• [Description of the task]:
Quote exactly the lines spanning from the top of the data below to the line that contains "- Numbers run", including both.

• [Dataset section]:
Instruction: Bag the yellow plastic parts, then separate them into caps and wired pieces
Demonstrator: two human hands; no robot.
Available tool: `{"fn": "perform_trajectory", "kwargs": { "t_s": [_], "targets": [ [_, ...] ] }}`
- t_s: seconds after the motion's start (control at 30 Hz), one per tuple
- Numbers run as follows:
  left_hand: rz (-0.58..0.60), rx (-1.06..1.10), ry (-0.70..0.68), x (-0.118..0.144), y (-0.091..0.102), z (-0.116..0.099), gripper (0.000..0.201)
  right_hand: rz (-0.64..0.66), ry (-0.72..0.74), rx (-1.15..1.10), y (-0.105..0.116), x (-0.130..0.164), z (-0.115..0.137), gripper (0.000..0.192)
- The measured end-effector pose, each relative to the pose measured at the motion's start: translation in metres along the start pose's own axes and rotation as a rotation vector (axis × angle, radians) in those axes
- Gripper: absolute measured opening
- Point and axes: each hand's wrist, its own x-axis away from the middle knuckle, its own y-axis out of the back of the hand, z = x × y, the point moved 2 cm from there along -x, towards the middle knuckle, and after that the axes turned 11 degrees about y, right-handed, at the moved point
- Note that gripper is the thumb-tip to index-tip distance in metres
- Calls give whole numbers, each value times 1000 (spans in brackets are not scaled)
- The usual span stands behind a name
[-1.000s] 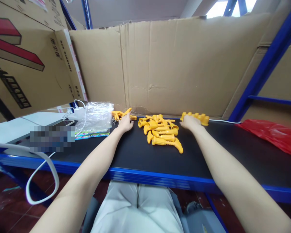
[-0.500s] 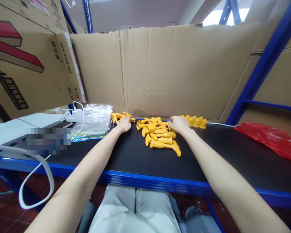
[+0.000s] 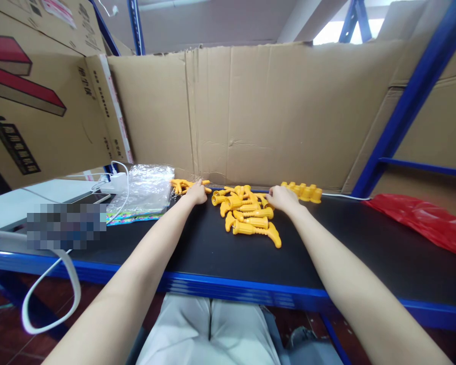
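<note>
My left hand [image 3: 197, 192] is at the back of the black tabletop, fingers curled down over a small heap of thin yellow plastic pieces [image 3: 180, 185]. One piece's end pokes out to the right of the fingers. At the right edge of a larger pile of yellow plastic pieces [image 3: 253, 222], my right hand [image 3: 285, 198] has its fingers bent and pressed together around a yellow piece; its fingertips are partly hidden. Pieces in this pile have a ribbed sleeve and a curved, boot-like end. Behind the right hand lies a row of joined yellow cup shapes [image 3: 306, 192].
Clear plastic bags [image 3: 148, 187] lie left of my left hand, beside a white charger [image 3: 117, 182] with cables. A phone [image 3: 95, 197] is farther left. Red plastic bag [image 3: 421, 218] at right. Cardboard [image 3: 251, 116] walls the back; a blue rail [image 3: 243, 289] edges the front.
The whole view has shifted slightly. Both hands stay in nearly the same places, with small finger movements among the yellow pieces. The pile looks almost the same.
</note>
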Motion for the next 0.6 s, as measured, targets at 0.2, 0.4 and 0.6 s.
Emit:
{"fn": "perform_trajectory", "kwargs": {
  "t_s": [0.2, 0.4, 0.6],
  "targets": [
    [29, -95, 134, 5, 10, -1, 46, 0, -3, -6, -2, -2, -2, 32],
    [-105, -2, -38, 4, 23, -26, 36, -4, -4, -10, -3, -2, -2, 33],
    [150, 122, 3, -1, 6, -55, 43, -10, -3, -4, -2, -1, -1, 32]
  ]
}}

• [Exercise result]:
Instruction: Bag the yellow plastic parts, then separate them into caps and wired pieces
Demonstrator: two human hands; no robot.
Available tool: `{"fn": "perform_trajectory", "kwargs": { "t_s": [_], "targets": [ [_, ...] ] }}`
- t_s: seconds after the motion's start (control at 30 Hz), one per tuple
- Numbers run as follows:

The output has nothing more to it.